EUA: Vacinas da Pfizer e da Moderna podem ser misturadas em ‘casos excepcionais’

CDC diz que medida deve ser adotada quando não for possível determinar qual vacina foi usada na primeira dose; ambos imunizantes usam tecnologia mRNA

Da CNN, em São Paulo
22 de janeiro de 2021 às 06:45 | Atualizado 22 de janeiro de 2021 às 07:17
Profissional de saúde prepara aplicação de vacina Pfizer
CDC atualizou recomendações e, agora, diz que vacinas da Pfizer/BioNtech e Pfizer podem ser misturadas em 'situações excepcionais'
Foto: Lucy Nicholson/Reuters

Embora as vacinas contra o novo coronavírus não sejam "intercambiáveis", pode ser aceitável receber doses de imunizantes diferentes, disse o Centro de Controle e Prevenção de Doenças (CDC, em inglês) dos EUA em uma atualização de suas recomendações publicada na quinta-feira (21).

A orientação, que vem em meio a preocupações em torno do fornecimento e distribuição de vacinas, se aplica às vacinas da Pfizer/BioNTech e da Moderna. Ambas usam material genético chamado mRNA como base para suas vacinas.

“Em situações excepcionais em que o produto da vacina da primeira dose não pode ser determinado ou não está mais disponível, qualquer vacina de mRNA contra Covid-19 disponível pode ser administrada em um intervalo mínimo de 28 dias entre as doses”, diz o CDC.

“Se duas doses de diferentes vacinas de mRNA forem administradas nessas situações (ou inadvertidamente), nenhuma dose adicional de qualquer produto é recomendada neste momento”, continua a recomendação.

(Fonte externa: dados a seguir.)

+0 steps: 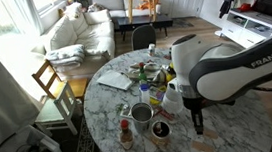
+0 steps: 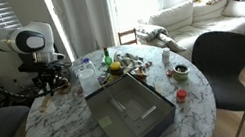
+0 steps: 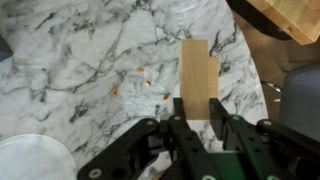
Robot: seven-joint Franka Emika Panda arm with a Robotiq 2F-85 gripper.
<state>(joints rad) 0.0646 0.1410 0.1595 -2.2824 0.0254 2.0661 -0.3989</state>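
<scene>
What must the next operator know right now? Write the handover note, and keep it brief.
Jaws: shut on the near end of the wooden block, clamping it from both sides.
Block: over the marble table, close to its edge. Whether it rests on the top or is lifted cannot be told.
Nearby: small orange bits lie on the marble beside it.
Done: grip taken.
Left: block not yet released.

The pale rectangular wooden block (image 3: 198, 80) sits between my jaws, running toward twelve o'clock over the round white marble table (image 3: 70, 60). Small orange crumbs (image 3: 140, 72) lie on the table at ten o'clock from the block. A round white dish (image 3: 25, 160) lies at eight o'clock. A brown wooden slab (image 3: 285, 15) stands beyond the table's edge at one o'clock.
</scene>
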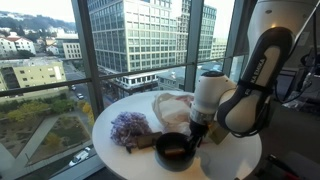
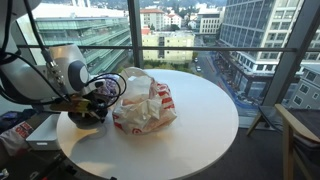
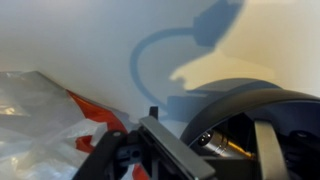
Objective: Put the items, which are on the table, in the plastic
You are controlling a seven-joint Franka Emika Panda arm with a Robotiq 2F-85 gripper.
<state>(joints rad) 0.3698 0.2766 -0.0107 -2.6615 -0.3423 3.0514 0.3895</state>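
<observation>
robot hand (image 1: 196, 128) hangs low over the rim of a dark bowl (image 1: 172, 150), fingers pointing down at its edge. whether they are spread or pinched on the rim i cannot tell: the wrist view shows only blurred black finger parts beside the bowl's curved wall. something small and brassy glints by the bowl there, too blurred to name.

just beside the bowl lies a purple clump (image 1: 130, 128), soft and frilly, like mesh or bunched cloth. behind both sits the plastic bag (image 2: 145, 105), where the items are meant to go. it is thin, crinkled, whitish film with red print, slumped in a loose mound near the middle of the round white counter (image 2: 212, 118). its mouth is not clearly visible.

by my reading the task is barely begun. bowl and purple clump both appear to rest on the counter outside the bag, and both are left to pack. the bowl looks rigid and smooth, the counter flat and matte.
</observation>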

O CDC diz, porém, que a segurança e eficácia da mistura de vacinas não foram avaliadas. “Todo esforço deve ser feito” para manter o controle de qual vacina as pessoas receberam e garantir que recebam a mesma para a segunda dose semanas depois, dizem as recomendações.

A agência afirma que sua orientação pode ser atualizada à medida que novas informações e novos tipos de vacinas Covid-19 se tornem disponíveis.

Especialistas dizem que alternativa é aceitável

Em entrevista à CNN no início do mês, especialistas afirmaram que a possibilidade da alternância de doses de vacinas contra a Covid-19 não deve ser a primeira opção na aplicação de imunizantes, mas que podem haver exceções em situações de emergência.

"Em um momento como esse, de pandemia, não vacinar pode significar um risco maior do que a aplicação de doses de diferentes produtores. Não é para ser a regra, mas pode ser uma saída nesse caso", disse Renato Kfouri, ex-presidente da Sociedade Brasileira de Imunizações (SBIm) .

"Dois fatores são importantes no estudo da alternância de imunizantes: a segurança e se isso se traduz em uma prevenção melhor", acrescentou.

"Essas possibilidades requerem cuidado por parte dos governos e autoridades sanitárias, mas não há uma restrição"

Dirceu Barbano, ex-presidente da Agência de Vigilância Sanitária (Anvisa)

 

Dirceu Barbano, farmacêutico e ex-presidente da Agência de Vigilância Sanitária (Anvisa) também considerou a alternância de doses com vacinas diferentes uma possibilidade bem-vinda no atual cenário da pandemia.

"Em uma situação de normalidade, não seria o cenário ideal. Porém, o objetivo atual é imunizar o quanto antes o maior número de pessoas possíveis, então temos que entender que essas alternativas são sempre bem-vindas", disse Barbano. 

No fim de 2020, pesquisadores britânicos afirmaram considerar a ideia de realizar testes que vão misturar duas vacinas diferentes contra a Covid-19 para ver se a combinação funciona melhor do que uma fórmula única.

Vacinas como as da Pfizer/BioNtech e Moderna, usam partes do material genético chamadas mensageiros RNA ou mRNA para fazer o corpo produzir pedaços sintéticos do novo coronavírus e estimular uma resposta imunológica.

Outras substâncias, como da Johnson & Johnson e AstraZeneca/Oxford, usam um tipo diferente de vírus chamado adenovírus para carregar fragmentos genéticos do novo coronavírus ao corpo.